» **Work required**:
Determine how many lines of the listing contain the word "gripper". The reply is that number alone.

##########

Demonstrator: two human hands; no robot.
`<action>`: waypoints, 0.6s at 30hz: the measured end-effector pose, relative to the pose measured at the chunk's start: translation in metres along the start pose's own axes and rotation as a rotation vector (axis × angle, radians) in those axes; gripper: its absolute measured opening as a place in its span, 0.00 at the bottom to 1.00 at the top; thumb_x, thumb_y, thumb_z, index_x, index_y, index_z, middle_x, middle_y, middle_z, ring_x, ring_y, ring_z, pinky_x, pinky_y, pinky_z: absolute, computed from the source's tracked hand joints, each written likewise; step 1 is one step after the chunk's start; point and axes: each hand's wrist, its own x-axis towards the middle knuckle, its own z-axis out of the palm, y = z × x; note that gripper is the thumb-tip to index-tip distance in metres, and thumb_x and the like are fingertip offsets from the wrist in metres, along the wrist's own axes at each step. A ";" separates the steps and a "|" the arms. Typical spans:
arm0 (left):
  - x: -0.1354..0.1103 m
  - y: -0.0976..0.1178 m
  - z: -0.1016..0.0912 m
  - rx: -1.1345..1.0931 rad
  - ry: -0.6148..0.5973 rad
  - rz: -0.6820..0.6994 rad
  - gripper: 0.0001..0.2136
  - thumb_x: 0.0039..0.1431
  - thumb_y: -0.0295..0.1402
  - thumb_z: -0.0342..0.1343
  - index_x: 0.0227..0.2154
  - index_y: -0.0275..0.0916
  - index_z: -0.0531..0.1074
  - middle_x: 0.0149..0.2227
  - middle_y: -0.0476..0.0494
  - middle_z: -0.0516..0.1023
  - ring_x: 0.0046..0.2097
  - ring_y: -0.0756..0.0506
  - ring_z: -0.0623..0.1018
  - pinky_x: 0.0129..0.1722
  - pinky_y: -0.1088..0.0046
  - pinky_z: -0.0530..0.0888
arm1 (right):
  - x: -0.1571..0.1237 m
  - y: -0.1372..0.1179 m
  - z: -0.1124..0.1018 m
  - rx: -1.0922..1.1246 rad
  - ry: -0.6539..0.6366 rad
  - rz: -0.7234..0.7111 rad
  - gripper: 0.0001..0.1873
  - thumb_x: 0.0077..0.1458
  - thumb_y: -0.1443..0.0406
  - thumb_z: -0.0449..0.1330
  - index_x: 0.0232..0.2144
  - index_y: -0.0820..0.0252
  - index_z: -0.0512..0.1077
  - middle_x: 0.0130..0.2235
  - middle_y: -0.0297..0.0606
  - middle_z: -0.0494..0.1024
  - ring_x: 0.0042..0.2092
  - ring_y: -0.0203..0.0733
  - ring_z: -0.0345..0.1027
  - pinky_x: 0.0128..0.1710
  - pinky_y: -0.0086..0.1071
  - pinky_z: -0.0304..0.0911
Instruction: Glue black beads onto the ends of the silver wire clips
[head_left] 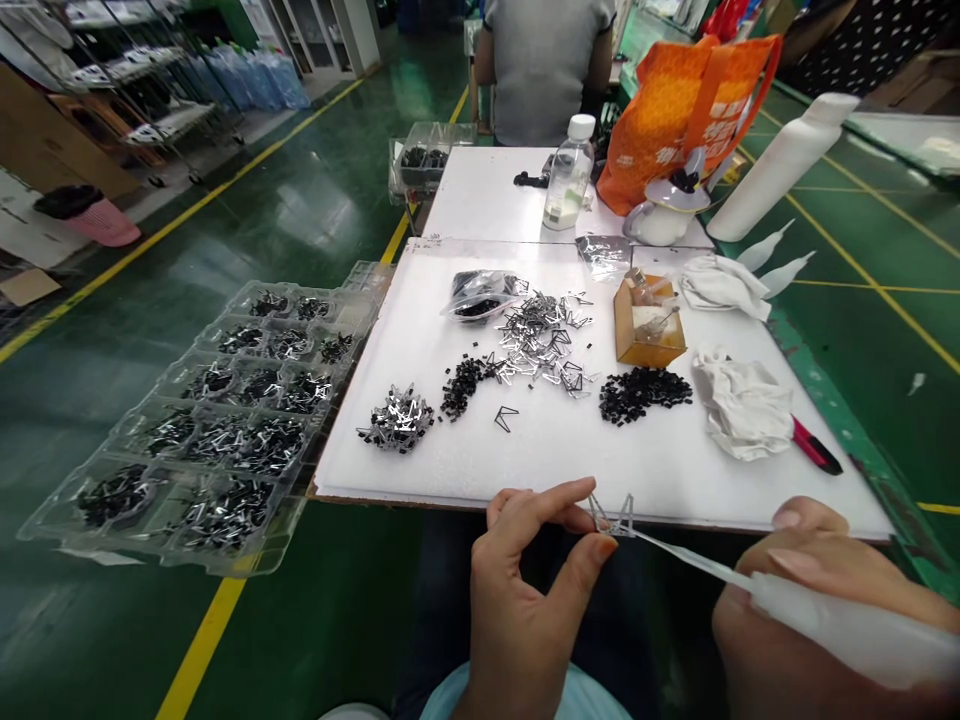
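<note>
Between the thumb and forefinger of my left hand (529,585) is a small bent wire clip (621,522), held just past the table's front edge. My right hand (832,590) is wrapped round a white squeeze bottle (840,625) with a long thin nozzle. The nozzle's tip meets or nearly meets the clip's right end; I cannot tell if they touch. A single wire clip (506,418) lies on the white tabletop (480,470). Beyond it is a loose pile of wire clips (536,335). Small black pieces (645,394) form a heap at the right.
A clear compartment tray (161,455) full of parts stands left of the table. On the table are a small wooden box (649,335), crumpled white cloths (742,400), a plastic bottle (570,175) and an orange bag (675,130). A person (544,70) sits beyond.
</note>
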 end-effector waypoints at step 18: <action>0.004 0.001 -0.001 0.076 0.015 -0.013 0.12 0.63 0.32 0.68 0.48 0.54 0.86 0.35 0.51 0.85 0.42 0.44 0.79 0.55 0.65 0.71 | 0.008 0.005 0.005 0.094 0.092 -0.087 0.26 0.71 0.52 0.49 0.33 0.55 0.83 0.26 0.39 0.77 0.29 0.48 0.64 0.53 0.54 0.52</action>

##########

» **Response**:
3